[Information shown]
____
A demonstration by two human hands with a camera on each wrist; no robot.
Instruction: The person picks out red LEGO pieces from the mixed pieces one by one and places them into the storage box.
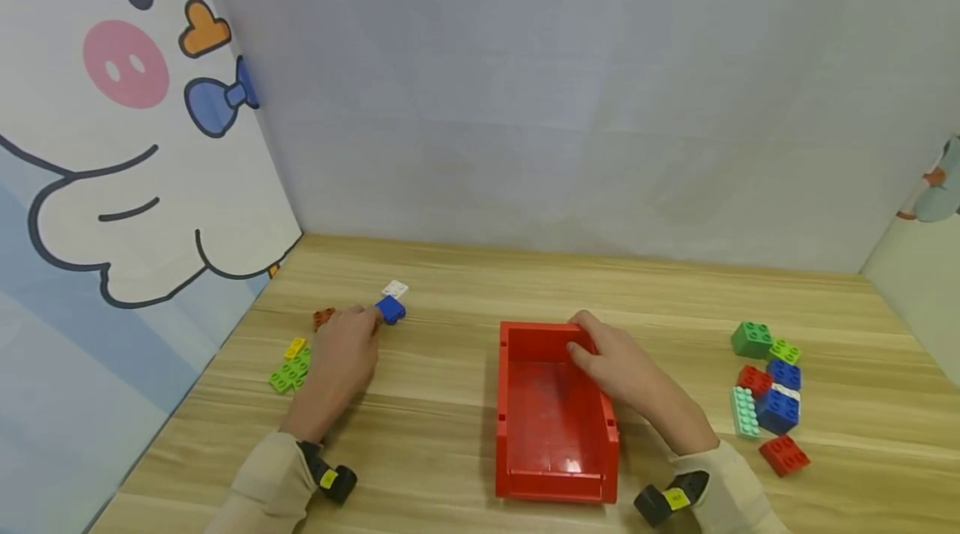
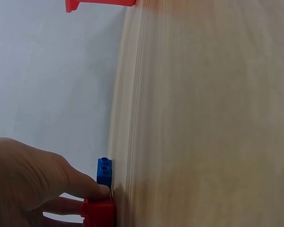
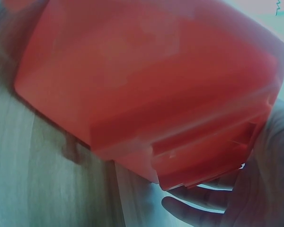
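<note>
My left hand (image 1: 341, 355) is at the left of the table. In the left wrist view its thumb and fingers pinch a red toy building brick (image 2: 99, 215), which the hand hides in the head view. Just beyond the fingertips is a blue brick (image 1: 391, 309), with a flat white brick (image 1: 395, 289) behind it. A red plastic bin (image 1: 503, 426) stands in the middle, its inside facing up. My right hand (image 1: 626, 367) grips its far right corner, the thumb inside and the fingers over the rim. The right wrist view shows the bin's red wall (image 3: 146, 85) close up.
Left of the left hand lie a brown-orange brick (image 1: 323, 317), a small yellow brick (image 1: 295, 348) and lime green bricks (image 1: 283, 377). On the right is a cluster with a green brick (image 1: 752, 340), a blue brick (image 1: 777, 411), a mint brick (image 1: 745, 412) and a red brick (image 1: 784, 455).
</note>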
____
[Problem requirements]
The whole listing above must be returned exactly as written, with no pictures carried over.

[Answer to the problem]
A demonstration by two human hands with a camera on each wrist; no robot.
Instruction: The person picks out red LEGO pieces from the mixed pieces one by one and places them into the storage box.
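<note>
My left hand (image 1: 341, 355) is at the left of the table. In the left wrist view its thumb and fingers pinch a red toy building brick (image 2: 99, 215), which the hand hides in the head view. Just beyond the fingertips is a blue brick (image 1: 391, 309), with a flat white brick (image 1: 395, 289) behind it. A red plastic bin (image 1: 503, 426) stands in the middle, its inside facing up. My right hand (image 1: 626, 367) grips its far right corner, the thumb inside and the fingers over the rim. The right wrist view shows the bin's red wall (image 3: 146, 85) close up.
Left of the left hand lie a brown-orange brick (image 1: 323, 317), a small yellow brick (image 1: 295, 348) and lime green bricks (image 1: 283, 377). On the right is a cluster with a green brick (image 1: 752, 340), a blue brick (image 1: 777, 411), a mint brick (image 1: 745, 412) and a red brick (image 1: 784, 455).
</note>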

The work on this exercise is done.